こちらも世界の偉人を紹介する絵本「潜入! 天才科学者の実験室」シリーズ。偉大な発明や発見をした科学者の実験の様子を、緻密なイラストで解説している

――この絵本は大使館を通して、ムヒカさんに送ってもらった。ムヒカさんからは「そりゃうれしいさ、少しは、私も何かの役に立っているわけだ。妻のルシアが、絵がぺぺ(ムヒカさんの愛称)にそっくりねっていうんだ」とメッセージをもらったという。

 ムヒカさんにそう言ってもらえて嬉しかったんですけど、ムヒカさんをカリスマにしちゃいけないとずっと思っていました。感動してるだけではいけないということです。ムヒカさんの言葉を天から降ってきた託宣みたいにしてはいけない。来日していたムヒカさんに「生きるってどういうことですか?」と聞いたら、「皆、そうやって僕に悩みごとに対する処方箋を求める。そんなこと自分で考えろ」って言われてしまったんです。優しいおじいちゃんに見えますが、私にはとても怖く感じました(笑)。自分の頭で考えていくことが大事なんです。

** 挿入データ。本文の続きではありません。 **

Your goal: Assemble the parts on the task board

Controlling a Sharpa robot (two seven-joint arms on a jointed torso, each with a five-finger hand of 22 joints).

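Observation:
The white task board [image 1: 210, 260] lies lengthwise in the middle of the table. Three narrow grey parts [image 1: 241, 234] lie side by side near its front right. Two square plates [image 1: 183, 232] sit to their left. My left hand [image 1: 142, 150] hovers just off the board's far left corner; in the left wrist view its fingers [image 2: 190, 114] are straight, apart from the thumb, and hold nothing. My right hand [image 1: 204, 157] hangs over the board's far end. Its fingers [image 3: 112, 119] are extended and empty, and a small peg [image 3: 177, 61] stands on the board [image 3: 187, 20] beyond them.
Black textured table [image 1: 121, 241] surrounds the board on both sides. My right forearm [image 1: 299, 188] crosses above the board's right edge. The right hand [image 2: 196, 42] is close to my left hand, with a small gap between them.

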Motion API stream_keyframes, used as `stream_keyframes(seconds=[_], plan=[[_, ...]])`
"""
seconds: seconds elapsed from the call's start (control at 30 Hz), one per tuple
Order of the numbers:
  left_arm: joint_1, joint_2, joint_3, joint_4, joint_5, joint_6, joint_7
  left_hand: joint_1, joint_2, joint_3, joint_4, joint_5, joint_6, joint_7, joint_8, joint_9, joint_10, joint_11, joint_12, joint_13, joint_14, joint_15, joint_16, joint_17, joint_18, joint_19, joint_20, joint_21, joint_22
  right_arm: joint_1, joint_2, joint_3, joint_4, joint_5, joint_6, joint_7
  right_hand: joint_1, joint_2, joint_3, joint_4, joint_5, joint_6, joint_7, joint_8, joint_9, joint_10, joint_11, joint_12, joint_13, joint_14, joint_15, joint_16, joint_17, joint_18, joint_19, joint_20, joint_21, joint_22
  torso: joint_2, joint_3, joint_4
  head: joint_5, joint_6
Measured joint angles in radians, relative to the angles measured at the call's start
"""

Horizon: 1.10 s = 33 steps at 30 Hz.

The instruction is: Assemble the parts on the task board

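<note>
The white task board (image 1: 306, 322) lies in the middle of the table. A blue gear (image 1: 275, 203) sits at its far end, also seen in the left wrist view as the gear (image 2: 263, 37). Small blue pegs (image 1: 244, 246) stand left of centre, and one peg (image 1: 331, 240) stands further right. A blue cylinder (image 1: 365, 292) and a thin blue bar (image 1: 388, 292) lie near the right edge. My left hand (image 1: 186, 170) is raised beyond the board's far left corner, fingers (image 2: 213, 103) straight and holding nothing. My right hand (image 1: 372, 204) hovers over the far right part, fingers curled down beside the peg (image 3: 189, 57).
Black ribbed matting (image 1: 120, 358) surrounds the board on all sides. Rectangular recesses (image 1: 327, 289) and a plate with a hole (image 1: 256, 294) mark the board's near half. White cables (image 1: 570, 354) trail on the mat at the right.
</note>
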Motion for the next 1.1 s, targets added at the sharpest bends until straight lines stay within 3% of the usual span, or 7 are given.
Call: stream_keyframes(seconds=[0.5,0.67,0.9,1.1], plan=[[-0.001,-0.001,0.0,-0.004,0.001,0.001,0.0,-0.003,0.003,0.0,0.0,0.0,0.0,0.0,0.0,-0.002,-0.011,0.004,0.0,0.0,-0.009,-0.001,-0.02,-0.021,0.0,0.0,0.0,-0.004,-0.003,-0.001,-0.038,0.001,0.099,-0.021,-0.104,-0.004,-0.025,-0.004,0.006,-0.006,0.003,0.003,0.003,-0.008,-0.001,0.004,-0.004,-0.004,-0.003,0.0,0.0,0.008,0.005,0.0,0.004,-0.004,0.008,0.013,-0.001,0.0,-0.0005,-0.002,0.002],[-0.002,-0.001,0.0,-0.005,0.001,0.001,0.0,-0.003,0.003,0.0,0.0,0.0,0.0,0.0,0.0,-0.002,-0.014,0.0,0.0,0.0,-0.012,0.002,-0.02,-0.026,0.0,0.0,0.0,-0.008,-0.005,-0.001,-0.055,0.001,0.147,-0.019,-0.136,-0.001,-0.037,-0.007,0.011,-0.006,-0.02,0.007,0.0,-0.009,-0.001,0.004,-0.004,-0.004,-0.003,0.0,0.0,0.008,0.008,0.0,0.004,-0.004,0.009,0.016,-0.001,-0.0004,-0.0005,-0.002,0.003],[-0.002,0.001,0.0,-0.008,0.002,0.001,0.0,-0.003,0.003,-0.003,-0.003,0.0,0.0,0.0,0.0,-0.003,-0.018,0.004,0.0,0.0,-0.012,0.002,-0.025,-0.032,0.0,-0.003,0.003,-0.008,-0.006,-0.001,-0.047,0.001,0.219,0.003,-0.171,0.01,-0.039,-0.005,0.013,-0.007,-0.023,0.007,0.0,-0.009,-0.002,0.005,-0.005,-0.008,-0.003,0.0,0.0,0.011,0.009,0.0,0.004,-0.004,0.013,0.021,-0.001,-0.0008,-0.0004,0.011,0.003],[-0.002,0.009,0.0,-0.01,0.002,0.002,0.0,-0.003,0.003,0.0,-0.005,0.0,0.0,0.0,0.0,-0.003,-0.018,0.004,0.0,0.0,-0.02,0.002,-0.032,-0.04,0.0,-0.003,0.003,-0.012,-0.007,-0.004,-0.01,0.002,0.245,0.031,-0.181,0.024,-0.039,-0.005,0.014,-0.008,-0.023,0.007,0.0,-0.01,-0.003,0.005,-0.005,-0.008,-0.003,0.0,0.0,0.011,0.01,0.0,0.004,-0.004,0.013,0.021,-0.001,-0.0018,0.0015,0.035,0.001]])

 ムヒカさんの言葉を紡ぐことは、すごく幸せでした。この絵本の内容は、小さいお子さんにはまだ難しいこともあるかもしれません。でも親御さんが何か感じてくだされば、お父さんお母さん同士で話すことで、子どもの前でこれを背景にした言葉が自然と出る可能性もありますしね。

 今後、作っていきたい本は2つあるんです。一つは、市民として積極的に社会参加をする、シチズンシップを育むような本です。皆で社会を運営していくことが大事だと思うので。またこれまでは、ノンフィクションの本や科学系の絵本が多かったのですが、物語も手掛けていきたいです。子どもにとって想像力ってとても大切ですからね。